• [Your instructions] Only one span of the material below is wanted. Output it exactly, from the line with "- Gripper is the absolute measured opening" through the line with "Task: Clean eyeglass", without any pictures.

• [Given data]
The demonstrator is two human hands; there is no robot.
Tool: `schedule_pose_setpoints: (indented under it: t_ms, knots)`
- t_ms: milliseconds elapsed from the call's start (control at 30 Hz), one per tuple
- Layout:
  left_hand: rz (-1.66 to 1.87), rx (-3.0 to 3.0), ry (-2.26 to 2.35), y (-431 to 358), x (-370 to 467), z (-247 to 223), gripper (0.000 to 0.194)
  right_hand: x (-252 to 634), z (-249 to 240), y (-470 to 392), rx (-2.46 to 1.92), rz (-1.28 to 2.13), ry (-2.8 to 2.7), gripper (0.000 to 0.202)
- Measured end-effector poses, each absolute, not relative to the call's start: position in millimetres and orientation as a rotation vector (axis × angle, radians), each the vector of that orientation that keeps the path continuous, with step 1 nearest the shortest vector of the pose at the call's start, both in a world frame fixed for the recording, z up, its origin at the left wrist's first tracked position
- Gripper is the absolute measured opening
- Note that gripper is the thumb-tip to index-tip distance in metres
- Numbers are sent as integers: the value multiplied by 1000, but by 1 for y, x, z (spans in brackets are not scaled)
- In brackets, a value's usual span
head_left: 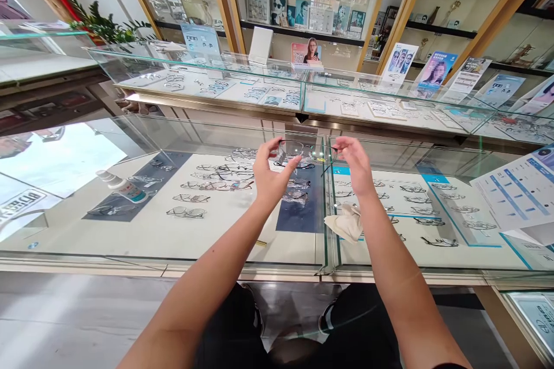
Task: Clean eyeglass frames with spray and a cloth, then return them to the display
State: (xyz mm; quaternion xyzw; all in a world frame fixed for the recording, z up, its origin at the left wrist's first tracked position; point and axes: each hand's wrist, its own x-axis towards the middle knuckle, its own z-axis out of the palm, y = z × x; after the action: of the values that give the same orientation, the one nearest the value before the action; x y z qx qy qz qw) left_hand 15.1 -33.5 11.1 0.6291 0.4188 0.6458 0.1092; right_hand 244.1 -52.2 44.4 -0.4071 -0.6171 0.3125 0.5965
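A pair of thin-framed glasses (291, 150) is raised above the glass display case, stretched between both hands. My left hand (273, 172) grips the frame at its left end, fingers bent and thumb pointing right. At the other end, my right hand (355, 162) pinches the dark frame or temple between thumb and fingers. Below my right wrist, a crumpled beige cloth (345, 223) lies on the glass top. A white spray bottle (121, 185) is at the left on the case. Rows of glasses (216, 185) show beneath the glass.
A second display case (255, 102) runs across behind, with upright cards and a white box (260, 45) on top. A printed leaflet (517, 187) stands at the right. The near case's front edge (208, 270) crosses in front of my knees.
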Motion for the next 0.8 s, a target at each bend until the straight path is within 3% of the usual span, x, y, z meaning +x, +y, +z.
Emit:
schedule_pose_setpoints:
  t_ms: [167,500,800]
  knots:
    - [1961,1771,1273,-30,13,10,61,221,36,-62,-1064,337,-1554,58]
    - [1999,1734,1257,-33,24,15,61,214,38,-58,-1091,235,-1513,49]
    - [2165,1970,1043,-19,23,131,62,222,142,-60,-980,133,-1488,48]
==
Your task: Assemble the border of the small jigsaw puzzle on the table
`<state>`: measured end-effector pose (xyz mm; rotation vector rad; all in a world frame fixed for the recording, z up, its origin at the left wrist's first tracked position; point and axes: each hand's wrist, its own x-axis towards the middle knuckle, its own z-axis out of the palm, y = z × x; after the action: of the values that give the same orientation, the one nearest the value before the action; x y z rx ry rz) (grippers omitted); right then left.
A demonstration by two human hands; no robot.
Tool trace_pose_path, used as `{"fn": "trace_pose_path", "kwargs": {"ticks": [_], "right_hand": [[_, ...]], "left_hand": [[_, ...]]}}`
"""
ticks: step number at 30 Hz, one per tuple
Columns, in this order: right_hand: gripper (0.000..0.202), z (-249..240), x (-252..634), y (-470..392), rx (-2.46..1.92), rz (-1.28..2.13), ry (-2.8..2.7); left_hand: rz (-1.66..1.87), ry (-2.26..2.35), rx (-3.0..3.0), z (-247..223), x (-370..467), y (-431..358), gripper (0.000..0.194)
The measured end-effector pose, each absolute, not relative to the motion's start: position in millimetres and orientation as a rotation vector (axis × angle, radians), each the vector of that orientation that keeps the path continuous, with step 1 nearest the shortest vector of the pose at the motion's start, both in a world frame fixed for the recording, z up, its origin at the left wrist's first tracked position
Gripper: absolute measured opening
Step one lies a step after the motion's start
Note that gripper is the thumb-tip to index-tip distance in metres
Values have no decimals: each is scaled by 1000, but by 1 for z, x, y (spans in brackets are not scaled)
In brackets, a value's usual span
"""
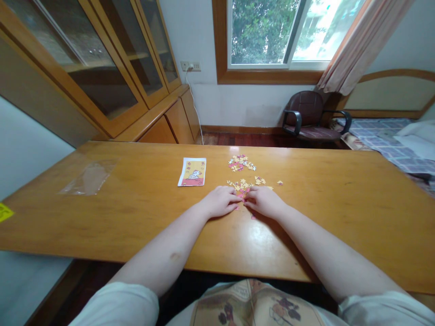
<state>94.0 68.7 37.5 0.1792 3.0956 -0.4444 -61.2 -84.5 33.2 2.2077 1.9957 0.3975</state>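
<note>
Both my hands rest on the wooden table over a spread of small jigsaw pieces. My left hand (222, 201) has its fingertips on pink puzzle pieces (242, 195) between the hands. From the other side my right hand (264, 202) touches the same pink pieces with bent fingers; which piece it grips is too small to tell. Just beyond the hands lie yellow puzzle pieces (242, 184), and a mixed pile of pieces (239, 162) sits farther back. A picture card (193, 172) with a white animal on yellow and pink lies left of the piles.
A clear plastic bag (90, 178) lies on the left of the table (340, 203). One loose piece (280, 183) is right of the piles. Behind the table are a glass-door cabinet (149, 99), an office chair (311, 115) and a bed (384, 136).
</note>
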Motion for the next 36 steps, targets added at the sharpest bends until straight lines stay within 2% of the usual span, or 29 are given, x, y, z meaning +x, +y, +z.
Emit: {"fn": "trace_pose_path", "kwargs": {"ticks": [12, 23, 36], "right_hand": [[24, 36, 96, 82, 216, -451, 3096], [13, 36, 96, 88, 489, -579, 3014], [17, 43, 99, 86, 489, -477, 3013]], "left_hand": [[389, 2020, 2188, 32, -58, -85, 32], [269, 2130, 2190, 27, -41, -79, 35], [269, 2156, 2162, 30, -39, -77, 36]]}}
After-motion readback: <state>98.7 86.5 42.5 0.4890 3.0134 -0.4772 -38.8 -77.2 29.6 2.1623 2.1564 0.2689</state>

• [Task output]
- Gripper is the absolute measured opening
- Note that gripper is the thumb-tip to index-tip distance in metres
- Numbers are sent as integers: the value multiplied by 1000, but by 1 for y, x, z (spans in brackets are not scaled)
- In brackets, a value's usual span
head_left: 
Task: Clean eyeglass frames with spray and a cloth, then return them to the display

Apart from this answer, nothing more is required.